# TASK PROMPT
Give the records back in full, exactly as they read.

# DATASET

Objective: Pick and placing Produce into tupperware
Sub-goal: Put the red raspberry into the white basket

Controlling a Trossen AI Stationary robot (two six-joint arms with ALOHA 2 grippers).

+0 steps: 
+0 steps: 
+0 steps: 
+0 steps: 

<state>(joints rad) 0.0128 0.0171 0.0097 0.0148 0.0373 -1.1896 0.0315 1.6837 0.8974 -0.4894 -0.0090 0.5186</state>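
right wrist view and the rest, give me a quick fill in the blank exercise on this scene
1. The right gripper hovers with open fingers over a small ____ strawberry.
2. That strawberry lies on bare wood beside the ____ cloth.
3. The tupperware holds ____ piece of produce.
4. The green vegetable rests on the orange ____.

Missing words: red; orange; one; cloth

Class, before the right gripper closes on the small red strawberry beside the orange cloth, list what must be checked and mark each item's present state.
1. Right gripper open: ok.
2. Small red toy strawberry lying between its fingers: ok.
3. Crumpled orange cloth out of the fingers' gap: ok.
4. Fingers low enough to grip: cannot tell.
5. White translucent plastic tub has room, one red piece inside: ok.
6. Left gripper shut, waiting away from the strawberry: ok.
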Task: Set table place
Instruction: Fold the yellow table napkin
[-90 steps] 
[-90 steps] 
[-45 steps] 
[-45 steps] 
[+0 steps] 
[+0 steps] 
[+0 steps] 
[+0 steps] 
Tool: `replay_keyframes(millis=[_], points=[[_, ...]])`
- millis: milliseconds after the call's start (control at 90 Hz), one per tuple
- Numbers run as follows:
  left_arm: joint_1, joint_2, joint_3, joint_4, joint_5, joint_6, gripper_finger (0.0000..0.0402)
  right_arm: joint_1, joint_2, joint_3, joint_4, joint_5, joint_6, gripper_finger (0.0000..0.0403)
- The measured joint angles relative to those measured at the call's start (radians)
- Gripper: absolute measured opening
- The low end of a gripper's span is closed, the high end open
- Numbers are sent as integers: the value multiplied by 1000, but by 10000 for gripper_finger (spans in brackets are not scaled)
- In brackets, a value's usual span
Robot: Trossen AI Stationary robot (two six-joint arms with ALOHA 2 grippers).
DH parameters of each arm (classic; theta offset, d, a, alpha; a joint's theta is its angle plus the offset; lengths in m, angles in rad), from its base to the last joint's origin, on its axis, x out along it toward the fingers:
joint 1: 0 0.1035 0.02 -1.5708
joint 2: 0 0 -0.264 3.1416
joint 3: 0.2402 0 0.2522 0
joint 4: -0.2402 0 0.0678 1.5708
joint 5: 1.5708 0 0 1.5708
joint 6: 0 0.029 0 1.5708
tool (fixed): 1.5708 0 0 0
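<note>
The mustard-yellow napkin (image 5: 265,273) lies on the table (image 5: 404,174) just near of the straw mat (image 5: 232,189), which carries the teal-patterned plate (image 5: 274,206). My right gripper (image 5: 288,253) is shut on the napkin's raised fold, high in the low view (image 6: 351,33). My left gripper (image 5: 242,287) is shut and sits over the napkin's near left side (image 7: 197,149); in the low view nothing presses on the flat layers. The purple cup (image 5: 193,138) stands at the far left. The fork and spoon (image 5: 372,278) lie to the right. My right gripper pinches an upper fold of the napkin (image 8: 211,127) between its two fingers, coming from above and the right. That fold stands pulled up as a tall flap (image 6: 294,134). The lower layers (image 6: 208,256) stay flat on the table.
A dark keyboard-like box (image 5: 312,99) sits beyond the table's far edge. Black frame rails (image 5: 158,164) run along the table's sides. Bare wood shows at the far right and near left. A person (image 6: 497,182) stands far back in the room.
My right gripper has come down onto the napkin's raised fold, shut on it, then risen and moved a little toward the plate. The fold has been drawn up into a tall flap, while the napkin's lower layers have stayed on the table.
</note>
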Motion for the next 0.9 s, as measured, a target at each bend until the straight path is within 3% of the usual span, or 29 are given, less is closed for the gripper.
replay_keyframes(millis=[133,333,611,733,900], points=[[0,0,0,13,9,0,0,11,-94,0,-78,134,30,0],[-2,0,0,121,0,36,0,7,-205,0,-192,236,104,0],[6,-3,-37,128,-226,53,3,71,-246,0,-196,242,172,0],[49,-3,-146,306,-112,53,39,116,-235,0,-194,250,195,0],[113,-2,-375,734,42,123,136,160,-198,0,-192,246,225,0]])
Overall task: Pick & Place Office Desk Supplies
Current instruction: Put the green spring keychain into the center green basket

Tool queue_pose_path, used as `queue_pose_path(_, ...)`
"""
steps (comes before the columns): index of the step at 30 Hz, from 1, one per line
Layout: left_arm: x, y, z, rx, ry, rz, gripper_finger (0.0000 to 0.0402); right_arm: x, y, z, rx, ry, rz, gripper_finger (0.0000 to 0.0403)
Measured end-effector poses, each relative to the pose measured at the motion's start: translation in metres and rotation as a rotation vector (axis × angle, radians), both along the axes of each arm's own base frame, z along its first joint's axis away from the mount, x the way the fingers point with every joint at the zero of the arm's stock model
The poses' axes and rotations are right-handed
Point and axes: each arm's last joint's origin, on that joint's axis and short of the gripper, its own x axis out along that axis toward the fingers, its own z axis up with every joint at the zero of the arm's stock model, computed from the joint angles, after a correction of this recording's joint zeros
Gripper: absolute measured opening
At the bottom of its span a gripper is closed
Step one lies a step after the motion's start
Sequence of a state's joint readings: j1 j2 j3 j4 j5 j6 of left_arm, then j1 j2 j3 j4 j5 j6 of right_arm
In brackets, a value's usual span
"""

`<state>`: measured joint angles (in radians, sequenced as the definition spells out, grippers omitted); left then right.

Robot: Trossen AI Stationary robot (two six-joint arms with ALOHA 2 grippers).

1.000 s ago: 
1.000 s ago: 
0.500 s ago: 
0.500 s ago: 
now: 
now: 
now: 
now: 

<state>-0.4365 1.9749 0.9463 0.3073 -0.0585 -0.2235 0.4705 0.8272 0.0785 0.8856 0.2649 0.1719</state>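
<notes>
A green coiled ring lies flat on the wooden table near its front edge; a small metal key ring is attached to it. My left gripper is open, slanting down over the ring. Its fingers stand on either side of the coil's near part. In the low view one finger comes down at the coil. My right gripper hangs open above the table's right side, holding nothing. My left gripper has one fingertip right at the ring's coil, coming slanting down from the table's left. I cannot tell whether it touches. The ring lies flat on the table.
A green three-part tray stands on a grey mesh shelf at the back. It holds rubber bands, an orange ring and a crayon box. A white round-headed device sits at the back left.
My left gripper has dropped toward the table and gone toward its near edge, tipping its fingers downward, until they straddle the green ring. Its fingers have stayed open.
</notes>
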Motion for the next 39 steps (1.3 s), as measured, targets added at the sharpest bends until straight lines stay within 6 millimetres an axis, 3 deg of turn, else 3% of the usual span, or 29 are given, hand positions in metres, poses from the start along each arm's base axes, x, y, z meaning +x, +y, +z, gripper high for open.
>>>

# TASK ANSWER
Objective: Pick and placing Produce into tupperware
Sub-goal: Put the red raspberry into the white basket

Controlling a Trossen AI Stationary robot (two six-joint arms with ALOHA 2 grippers).

+0 steps: 
+0 steps: 
+0 steps: 
+0 steps: 

<state>(joints rad) 0.0128 0.0171 0.0097 0.0148 0.0373 -1.1896 0.0315 1.6837 0.8974 -0.4894 -0.0090 0.5186</state>
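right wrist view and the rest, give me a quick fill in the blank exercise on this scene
1. The right gripper hovers with open fingers over a small ____ strawberry.
2. That strawberry lies on bare wood beside the ____ cloth.
3. The tupperware holds ____ piece of produce.
4. The green vegetable rests on the orange ____.

Missing words: red; orange; one; cloth

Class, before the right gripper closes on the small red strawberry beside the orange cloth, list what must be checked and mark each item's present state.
1. Right gripper open: ok.
2. Small red toy strawberry lying between its fingers: ok.
3. Crumpled orange cloth out of the fingers' gap: ok.
4. Fingers low enough to grip: cannot tell.
5. White translucent plastic tub has room, one red piece inside: ok.
6. Left gripper shut, waiting away from the strawberry: ok.
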Task: Set table place
Instruction: Fold the yellow table napkin
[-90 steps] 
[-90 steps] 
[-45 steps] 
[-45 steps] 
[+0 steps] 
[+0 steps] 
[+0 steps] 
[+0 steps] 
Tool: `replay_keyframes(millis=[_], points=[[_, ...]])`
- millis: milliseconds after the call's start (control at 90 Hz), one per tuple
- Numbers run as follows:
  left_arm: joint_1, joint_2, joint_3, joint_4, joint_5, joint_6, gripper_finger (0.0000..0.0402)
  right_arm: joint_1, joint_2, joint_3, joint_4, joint_5, joint_6, gripper_finger (0.0000..0.0403)
- The measured joint angles relative to those measured at the call's start (radians)
- Gripper: absolute measured opening
- The low end of a gripper's span is closed, the high end open
- Numbers are sent as integers: the value multiplied by 1000, but by 10000 for gripper_finger (spans in brackets are not scaled)
- In brackets, a value's usual span
Robot: Trossen AI Stationary robot (two six-joint arms with ALOHA 2 grippers).
DH parameters of each arm (classic; theta offset, d, a, alpha; a joint's theta is its angle plus the offset; lengths in m, angles in rad), from its base to the last joint's origin, on its axis, x out along it toward the fingers:
joint 1: 0 0.1035 0.02 -1.5708
joint 2: 0 0 -0.264 3.1416
joint 3: 0.2402 0 0.2522 0
joint 4: -0.2402 0 0.0678 1.5708
joint 5: 1.5708 0 0 1.5708
joint 6: 0 0.029 0 1.5708
tool (fixed): 1.5708 0 0 0
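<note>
The mustard-yellow napkin (image 5: 265,273) lies on the table (image 5: 404,174) just near of the straw mat (image 5: 232,189), which carries the teal-patterned plate (image 5: 274,206). My right gripper (image 5: 288,253) is shut on the napkin's raised fold, high in the low view (image 6: 351,33). My left gripper (image 5: 242,287) is shut and sits over the napkin's near left side (image 7: 197,149); in the low view nothing presses on the flat layers. The purple cup (image 5: 193,138) stands at the far left. The fork and spoon (image 5: 372,278) lie to the right. My right gripper pinches an upper fold of the napkin (image 8: 211,127) between its two fingers, coming from above and the right. That fold stands pulled up as a tall flap (image 6: 294,134). The lower layers (image 6: 208,256) stay flat on the table.
A dark keyboard-like box (image 5: 312,99) sits beyond the table's far edge. Black frame rails (image 5: 158,164) run along the table's sides. Bare wood shows at the far right and near left. A person (image 6: 497,182) stands far back in the room.
My right gripper has come down onto the napkin's raised fold, shut on it, then risen and moved a little toward the plate. The fold has been drawn up into a tall flap, while the napkin's lower layers have stayed on the table.
</note>
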Motion for the next 0.9 s, as measured, a target at each bend until the straight path is within 3% of the usual span, or 29 are given, less is closed for the gripper.
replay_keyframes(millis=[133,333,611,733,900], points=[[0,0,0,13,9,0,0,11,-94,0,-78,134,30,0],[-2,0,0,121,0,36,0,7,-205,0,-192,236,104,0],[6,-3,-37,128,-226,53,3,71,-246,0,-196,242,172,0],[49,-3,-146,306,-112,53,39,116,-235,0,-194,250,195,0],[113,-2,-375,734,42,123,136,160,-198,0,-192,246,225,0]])
Overall task: Pick & Place Office Desk Supplies
Current instruction: Put the green spring keychain into the center green basket

Tool queue_pose_path, used as `queue_pose_path(_, ...)`
"""
steps (comes before the columns): index of the step at 30 Hz, from 1, one per line
Layout: left_arm: x, y, z, rx, ry, rz, gripper_finger (0.0000 to 0.0402); right_arm: x, y, z, rx, ry, rz, gripper_finger (0.0000 to 0.0403)
Measured end-effector poses, each relative to the pose measured at the motion's start: translation in metres and rotation as a rotation vector (axis × angle, radians), both along the axes of each arm's own base frame, z along its first joint's axis away from the mount, x the way the fingers point with every joint at the zero of the arm's stock model
The poses' axes and rotations are right-handed
Point and axes: each arm's last joint's origin, on that joint's axis and short of the gripper, its own x axis out along that axis toward the fingers, its own z axis up with every joint at the zero of the arm's stock model, computed from the joint angles, after a correction of this recording's joint zeros
Gripper: absolute measured opening
At the bottom of its span a gripper is closed
Step one lies a step after the motion's start
Sequence of a state's joint readings: j1 j2 j3 j4 j5 j6 of left_arm, then j1 j2 j3 j4 j5 j6 of right_arm
In brackets, a value's usual span
"""

`<state>`: measured joint angles (in radians, sequenced as the definition spells out, grippers omitted); left then right.

Robot: Trossen AI Stationary robot (two six-joint arms with ALOHA 2 grippers).

1.000 s ago: 
1.000 s ago: 
0.500 s ago: 
0.500 s ago: 
now: 
now: 
now: 
now: 

<state>-0.4365 1.9749 0.9463 0.3073 -0.0585 -0.2235 0.4705 0.8272 0.0785 0.8856 0.2649 0.1719</state>
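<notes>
A green coiled ring lies flat on the wooden table near its front edge; a small metal key ring is attached to it. My left gripper is open, slanting down over the ring. Its fingers stand on either side of the coil's near part. In the low view one finger comes down at the coil. My right gripper hangs open above the table's right side, holding nothing. My left gripper has one fingertip right at the ring's coil, coming slanting down from the table's left. I cannot tell whether it touches. The ring lies flat on the table.
A green three-part tray stands on a grey mesh shelf at the back. It holds rubber bands, an orange ring and a crayon box. A white round-headed device sits at the back left.
My left gripper has dropped toward the table and gone toward its near edge, tipping its fingers downward, until they straddle the green ring. Its fingers have stayed open.
</notes>
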Motion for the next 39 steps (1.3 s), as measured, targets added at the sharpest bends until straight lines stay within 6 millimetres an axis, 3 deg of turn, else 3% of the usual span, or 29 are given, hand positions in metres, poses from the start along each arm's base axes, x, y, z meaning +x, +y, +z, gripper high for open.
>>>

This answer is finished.